Działania Centralnego Biura Antykorupcyjnego znajdują się pod lupą Najwyższej Izby Kontroli Fot. Arkadiusz Ziolek / East News
Jak ustalił reporter RMF FM Krzysztof Zasada, Najwyższa Izba Kontroli przygląda się sprawie od połowy tego roku i ustala, czy wycena remontów siedzib Centralnego Biura Antykorupcyjnego w kilku miastach nie była zawyżona. Kontrolę NIK miał rozpocząć po informacji od sygnalisty dotyczącej budynku we Wrocławiu.
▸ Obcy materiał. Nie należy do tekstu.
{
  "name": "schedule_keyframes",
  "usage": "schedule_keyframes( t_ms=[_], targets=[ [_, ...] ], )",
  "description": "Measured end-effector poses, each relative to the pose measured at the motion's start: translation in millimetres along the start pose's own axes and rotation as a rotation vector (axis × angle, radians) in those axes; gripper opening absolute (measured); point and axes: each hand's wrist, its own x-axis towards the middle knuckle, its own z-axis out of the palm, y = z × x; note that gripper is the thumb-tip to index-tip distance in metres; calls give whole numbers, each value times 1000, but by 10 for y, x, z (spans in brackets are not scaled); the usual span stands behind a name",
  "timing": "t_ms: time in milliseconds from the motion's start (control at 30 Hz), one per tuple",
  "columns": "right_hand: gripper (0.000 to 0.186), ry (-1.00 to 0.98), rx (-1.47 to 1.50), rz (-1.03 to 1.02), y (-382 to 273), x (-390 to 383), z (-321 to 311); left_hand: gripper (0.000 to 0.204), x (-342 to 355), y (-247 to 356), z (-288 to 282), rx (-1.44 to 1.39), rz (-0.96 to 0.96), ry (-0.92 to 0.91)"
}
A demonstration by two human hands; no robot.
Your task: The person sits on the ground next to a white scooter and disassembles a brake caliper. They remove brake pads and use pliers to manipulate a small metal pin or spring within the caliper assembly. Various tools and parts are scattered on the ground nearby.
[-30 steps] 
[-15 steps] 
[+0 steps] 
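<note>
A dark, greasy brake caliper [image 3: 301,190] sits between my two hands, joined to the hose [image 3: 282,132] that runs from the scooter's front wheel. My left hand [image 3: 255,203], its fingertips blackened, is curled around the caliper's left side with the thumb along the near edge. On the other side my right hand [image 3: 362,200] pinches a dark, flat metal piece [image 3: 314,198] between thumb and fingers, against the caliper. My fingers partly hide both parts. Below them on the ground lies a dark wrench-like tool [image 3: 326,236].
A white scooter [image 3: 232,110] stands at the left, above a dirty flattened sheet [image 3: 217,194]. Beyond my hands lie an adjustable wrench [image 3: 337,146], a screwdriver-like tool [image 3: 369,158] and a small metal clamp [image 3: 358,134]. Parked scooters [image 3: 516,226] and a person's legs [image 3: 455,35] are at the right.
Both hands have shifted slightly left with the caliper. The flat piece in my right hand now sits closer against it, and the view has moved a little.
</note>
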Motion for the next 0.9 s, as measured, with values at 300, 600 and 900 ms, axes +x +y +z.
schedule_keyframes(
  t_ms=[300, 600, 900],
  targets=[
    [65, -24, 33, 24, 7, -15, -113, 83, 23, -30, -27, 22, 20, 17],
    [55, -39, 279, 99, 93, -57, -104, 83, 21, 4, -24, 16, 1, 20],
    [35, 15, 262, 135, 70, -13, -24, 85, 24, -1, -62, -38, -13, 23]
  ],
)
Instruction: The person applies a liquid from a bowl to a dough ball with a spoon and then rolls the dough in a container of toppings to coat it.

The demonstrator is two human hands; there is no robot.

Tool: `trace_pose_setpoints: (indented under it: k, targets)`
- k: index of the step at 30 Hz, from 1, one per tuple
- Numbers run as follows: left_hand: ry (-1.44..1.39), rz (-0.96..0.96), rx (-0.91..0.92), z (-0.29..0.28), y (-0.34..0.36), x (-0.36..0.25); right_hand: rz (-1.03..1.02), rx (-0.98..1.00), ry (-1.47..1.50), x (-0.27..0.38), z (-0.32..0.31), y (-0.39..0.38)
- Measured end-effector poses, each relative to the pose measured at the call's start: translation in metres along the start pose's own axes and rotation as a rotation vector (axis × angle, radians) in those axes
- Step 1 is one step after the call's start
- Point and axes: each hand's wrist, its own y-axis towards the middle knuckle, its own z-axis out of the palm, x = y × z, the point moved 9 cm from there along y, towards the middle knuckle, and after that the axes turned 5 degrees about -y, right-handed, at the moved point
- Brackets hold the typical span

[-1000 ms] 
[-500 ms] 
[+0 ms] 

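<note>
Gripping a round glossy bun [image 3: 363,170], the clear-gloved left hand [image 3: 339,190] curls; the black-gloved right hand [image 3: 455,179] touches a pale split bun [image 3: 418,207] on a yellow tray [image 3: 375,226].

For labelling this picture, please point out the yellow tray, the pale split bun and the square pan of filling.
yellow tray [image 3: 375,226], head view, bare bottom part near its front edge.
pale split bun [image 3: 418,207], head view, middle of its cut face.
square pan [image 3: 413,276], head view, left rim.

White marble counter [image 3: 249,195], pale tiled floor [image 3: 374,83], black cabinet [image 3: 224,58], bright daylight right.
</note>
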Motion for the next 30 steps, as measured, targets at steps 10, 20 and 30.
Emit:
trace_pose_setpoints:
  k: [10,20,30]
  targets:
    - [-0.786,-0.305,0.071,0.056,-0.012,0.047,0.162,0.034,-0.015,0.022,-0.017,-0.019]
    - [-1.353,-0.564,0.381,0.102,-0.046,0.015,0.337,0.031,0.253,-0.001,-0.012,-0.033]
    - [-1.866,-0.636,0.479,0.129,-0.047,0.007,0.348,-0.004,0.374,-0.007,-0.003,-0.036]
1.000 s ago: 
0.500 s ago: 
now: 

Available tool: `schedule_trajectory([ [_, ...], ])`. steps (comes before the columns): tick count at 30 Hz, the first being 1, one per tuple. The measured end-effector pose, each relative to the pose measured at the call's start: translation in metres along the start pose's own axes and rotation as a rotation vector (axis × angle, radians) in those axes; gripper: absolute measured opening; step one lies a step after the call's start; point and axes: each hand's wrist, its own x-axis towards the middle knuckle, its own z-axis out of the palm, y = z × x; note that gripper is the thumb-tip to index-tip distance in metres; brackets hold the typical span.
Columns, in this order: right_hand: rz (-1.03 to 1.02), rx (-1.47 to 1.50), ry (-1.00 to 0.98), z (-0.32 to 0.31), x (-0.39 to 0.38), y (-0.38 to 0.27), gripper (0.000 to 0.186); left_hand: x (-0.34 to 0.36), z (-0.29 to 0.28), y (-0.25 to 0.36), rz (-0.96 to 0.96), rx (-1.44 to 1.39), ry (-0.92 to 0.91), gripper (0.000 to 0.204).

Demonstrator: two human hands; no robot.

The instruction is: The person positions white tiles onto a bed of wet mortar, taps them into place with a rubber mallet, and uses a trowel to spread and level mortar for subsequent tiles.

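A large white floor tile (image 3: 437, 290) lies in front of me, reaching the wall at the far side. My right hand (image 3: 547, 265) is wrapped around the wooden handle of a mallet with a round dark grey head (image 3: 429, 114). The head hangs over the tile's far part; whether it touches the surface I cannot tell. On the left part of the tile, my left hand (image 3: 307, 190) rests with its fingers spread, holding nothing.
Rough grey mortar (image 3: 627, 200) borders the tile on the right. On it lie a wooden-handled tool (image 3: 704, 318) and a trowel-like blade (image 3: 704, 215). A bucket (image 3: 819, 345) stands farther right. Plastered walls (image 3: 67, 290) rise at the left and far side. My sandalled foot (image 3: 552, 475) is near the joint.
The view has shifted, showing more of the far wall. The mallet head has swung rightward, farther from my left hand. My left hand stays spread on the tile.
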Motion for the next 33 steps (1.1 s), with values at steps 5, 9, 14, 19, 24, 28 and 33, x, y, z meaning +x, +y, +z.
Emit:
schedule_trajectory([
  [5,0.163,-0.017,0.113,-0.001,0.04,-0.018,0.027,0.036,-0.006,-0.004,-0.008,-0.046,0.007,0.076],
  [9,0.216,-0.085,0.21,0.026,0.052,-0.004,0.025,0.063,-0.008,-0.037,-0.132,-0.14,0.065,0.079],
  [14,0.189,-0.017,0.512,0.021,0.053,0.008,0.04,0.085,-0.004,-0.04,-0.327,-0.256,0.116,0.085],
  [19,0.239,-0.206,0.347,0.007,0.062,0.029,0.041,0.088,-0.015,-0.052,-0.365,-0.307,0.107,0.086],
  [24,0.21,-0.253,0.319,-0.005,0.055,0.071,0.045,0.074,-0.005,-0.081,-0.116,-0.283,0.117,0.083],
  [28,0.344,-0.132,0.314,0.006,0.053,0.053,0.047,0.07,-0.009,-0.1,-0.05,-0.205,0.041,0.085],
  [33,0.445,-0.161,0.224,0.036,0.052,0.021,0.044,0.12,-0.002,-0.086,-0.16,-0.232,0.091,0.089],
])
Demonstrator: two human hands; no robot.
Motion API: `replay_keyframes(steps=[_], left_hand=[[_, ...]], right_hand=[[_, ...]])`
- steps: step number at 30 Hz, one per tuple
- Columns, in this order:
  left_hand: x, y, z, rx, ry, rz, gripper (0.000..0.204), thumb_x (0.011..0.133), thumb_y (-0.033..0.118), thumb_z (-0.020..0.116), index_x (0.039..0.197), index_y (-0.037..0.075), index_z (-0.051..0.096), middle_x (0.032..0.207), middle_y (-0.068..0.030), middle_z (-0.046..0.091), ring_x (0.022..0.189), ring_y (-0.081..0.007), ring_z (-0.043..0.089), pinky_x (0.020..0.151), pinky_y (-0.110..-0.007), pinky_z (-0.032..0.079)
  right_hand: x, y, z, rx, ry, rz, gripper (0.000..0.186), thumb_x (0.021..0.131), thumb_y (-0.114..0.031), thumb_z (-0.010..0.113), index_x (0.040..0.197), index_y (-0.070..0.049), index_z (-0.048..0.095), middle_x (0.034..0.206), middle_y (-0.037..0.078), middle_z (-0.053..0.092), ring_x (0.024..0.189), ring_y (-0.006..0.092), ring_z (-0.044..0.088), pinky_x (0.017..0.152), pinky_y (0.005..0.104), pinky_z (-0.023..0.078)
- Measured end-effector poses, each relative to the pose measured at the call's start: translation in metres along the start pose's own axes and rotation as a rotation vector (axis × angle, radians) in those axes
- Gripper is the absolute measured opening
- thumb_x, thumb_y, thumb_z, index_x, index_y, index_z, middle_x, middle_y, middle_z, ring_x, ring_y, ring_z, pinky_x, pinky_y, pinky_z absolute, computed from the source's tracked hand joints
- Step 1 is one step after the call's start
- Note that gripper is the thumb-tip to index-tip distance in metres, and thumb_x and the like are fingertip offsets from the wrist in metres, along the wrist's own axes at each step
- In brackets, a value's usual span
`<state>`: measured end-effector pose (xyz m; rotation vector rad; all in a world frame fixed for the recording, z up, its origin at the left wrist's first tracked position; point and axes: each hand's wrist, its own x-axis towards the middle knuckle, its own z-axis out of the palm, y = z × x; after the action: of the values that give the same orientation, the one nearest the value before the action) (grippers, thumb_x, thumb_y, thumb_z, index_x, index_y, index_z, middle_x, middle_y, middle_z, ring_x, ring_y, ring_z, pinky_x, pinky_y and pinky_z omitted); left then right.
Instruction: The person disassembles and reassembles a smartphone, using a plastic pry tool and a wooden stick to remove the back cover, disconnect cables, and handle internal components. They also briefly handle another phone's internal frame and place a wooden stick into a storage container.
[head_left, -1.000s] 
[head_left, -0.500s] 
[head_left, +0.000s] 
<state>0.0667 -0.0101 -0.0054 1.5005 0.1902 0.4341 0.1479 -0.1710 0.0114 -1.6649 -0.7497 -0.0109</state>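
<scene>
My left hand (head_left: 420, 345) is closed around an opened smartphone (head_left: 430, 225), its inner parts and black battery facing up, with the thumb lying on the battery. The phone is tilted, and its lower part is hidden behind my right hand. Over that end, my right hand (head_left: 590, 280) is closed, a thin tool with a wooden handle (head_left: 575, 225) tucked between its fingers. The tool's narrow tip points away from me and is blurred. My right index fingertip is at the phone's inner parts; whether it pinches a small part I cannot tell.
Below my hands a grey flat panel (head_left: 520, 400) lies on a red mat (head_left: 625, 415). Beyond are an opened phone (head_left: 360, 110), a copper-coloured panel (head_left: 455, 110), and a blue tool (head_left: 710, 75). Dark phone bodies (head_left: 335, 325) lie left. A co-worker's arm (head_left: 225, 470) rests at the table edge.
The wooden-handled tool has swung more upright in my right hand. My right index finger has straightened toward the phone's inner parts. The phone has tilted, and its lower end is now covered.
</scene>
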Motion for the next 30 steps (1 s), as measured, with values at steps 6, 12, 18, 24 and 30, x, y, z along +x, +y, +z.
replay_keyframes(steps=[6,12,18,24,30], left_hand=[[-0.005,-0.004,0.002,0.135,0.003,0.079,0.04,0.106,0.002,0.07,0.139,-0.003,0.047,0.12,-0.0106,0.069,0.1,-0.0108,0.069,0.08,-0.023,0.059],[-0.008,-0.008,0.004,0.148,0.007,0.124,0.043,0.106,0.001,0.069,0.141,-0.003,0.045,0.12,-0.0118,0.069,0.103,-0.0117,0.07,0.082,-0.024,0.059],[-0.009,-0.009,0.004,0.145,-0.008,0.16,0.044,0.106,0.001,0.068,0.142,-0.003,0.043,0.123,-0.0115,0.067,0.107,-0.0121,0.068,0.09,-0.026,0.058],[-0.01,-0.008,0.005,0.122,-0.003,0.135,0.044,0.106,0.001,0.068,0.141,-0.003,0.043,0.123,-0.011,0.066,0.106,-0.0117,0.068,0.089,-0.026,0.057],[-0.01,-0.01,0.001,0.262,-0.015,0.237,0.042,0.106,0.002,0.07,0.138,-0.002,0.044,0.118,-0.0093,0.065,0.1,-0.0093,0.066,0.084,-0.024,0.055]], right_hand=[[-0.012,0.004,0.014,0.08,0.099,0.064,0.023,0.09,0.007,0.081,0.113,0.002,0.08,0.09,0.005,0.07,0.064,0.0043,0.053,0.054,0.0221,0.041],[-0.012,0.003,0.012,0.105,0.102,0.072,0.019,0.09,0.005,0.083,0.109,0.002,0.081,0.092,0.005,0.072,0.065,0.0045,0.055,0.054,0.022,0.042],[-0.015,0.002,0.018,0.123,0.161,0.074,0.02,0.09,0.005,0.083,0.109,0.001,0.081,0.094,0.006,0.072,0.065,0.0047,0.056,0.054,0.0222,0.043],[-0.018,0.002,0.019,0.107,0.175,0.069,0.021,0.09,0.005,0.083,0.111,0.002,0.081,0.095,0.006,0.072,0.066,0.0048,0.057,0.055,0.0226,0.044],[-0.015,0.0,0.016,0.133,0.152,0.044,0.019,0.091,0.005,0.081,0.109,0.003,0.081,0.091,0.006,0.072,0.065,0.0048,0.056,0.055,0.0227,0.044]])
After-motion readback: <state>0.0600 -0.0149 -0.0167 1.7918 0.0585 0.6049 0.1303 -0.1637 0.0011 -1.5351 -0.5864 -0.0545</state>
Oficjalnie, według dokumentów remont tamtejszej siedziby kosztował ponad 7 milionów złotych. Jednak rzeczywista kwota wydana na remont miała być nawet kilkukrotnie niższa.

Sprawa ma dotyczyć remontów jeszcze kilku innych budynków zarządzanych przez CBA. NIK na razie nie udziela na ten temat więcej informacji.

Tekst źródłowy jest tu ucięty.